■ Your objective
Output the full listing below exactly as it reads, and skip anything that is a picture.

■ Information shown

* * * * *

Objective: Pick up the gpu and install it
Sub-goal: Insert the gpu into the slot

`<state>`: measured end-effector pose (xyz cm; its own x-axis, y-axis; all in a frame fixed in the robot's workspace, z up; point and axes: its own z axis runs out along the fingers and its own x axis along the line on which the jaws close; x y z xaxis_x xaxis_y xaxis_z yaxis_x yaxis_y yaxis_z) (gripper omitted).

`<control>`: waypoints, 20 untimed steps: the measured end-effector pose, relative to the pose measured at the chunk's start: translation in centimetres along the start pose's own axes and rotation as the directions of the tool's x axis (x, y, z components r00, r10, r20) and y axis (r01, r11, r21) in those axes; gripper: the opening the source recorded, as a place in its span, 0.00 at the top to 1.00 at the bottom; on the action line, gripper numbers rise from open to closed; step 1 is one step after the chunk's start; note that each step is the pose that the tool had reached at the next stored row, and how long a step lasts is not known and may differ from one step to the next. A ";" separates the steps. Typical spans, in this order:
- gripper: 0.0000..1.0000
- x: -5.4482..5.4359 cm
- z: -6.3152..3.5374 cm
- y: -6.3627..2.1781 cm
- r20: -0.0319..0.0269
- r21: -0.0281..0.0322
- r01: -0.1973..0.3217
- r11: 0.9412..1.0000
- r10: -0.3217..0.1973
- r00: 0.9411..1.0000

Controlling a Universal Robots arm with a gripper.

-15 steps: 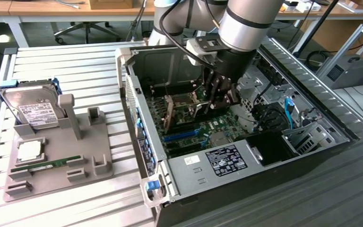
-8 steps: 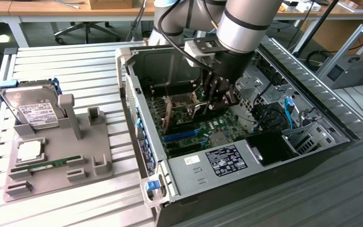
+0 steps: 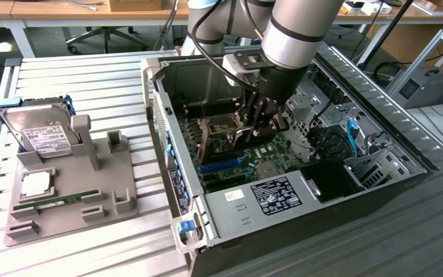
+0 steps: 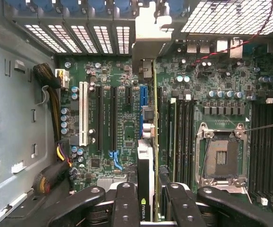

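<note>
Inside the open computer case (image 3: pixel 177 109), which lies on its side across the middle of the desk (image 3: pixel 90 75), my tool (image 3: pixel 265 120) reaches down over the motherboard (image 4: pixel 112 71). My fingers (image 4: pixel 125 203) are clamped on the graphics card (image 4: pixel 145 170), one on each face, so the jaws are only as far apart as the card is thick. In the wrist view the card stands on edge, square to the board. Its long edge runs along the blue slot (image 4: pixel 143 101), and its metal end bracket (image 4: pixel 148 38) is up against the case's rear wall by the slot openings. I cannot tell whether its lower edge is in the slot or just above it. The empty processor socket (image 4: pixel 220 158) is beside the card, apart from it.

Near the desk's edge at the exterior view's left sits a grey holder (image 3: pixel 75 190). It carries a hard drive (image 3: pixel 41 130), a processor chip (image 3: pixel 35 183) and a memory stick (image 3: pixel 56 201).
</note>
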<state>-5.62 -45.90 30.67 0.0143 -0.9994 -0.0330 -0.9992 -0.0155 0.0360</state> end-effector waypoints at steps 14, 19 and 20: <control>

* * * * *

■ Task output
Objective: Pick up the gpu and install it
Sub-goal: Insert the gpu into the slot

`<state>`: measured end-effector pose (xyz cm; its own x-axis, y-axis; all in a frame fixed in the robot's workspace, z up; point and axes: its own z axis runs out along the fingers and its own x axis along the line on which the jaws close; x y z xaxis_x xaxis_y xaxis_z yaxis_x yaxis_y yaxis_z) (gripper omitted).

`<control>`: waypoints, 20 untimed steps: the measured end-effector pose, relative to the pose measured at the chunk's start: translation in centimetres along the start pose's own axes and rotation as the directions of the tool's x axis (x, y, z components r00, r10, r20) and y axis (r01, r11, r21) in those axes; gripper: the opening the source recorded, as a place in its span, 0.00 at the top to 1.00 at the bottom; on the action line, gripper numbers rise from open to closed; step 1 is one step after the chunk's start; note that each step is the pose that the tool had reached at the next stored row, and how long a step lasts is not known and may differ from one step to the next. A ";" separates the steps. Typical spans, in this order:
- gripper: 0.0000..1.0000
- x: -5.4482..5.4359 cm
- z: -6.3152..3.5374 cm
- y: -6.3627..2.1781 cm
- r20: -0.0319..0.0269
- r21: -0.0281..0.0322
- r01: -0.1973..0.3217
- r11: 0.9412..1.0000
- r10: -0.3217..0.1973
- r00: 0.9411..1.0000

Controlling a Universal Robots arm with a gripper.

-15 steps: 
-8 steps: 
+0 steps: 
+0 steps: 

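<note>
Inside the open computer case (image 3: pixel 177 109), which lies on its side across the middle of the desk (image 3: pixel 90 75), my tool (image 3: pixel 265 120) reaches down over the motherboard (image 4: pixel 112 71). My fingers (image 4: pixel 125 203) are clamped on the graphics card (image 4: pixel 145 170), one on each face, so the jaws are only as far apart as the card is thick. In the wrist view the card stands on edge, square to the board. Its long edge runs along the blue slot (image 4: pixel 143 101), and its metal end bracket (image 4: pixel 148 38) is up against the case's rear wall by the slot openings. I cannot tell whether its lower edge is in the slot or just above it. The empty processor socket (image 4: pixel 220 158) is beside the card, apart from it.

Near the desk's edge at the exterior view's left sits a grey holder (image 3: pixel 75 190). It carries a hard drive (image 3: pixel 41 130), a processor chip (image 3: pixel 35 183) and a memory stick (image 3: pixel 56 201).
</note>
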<state>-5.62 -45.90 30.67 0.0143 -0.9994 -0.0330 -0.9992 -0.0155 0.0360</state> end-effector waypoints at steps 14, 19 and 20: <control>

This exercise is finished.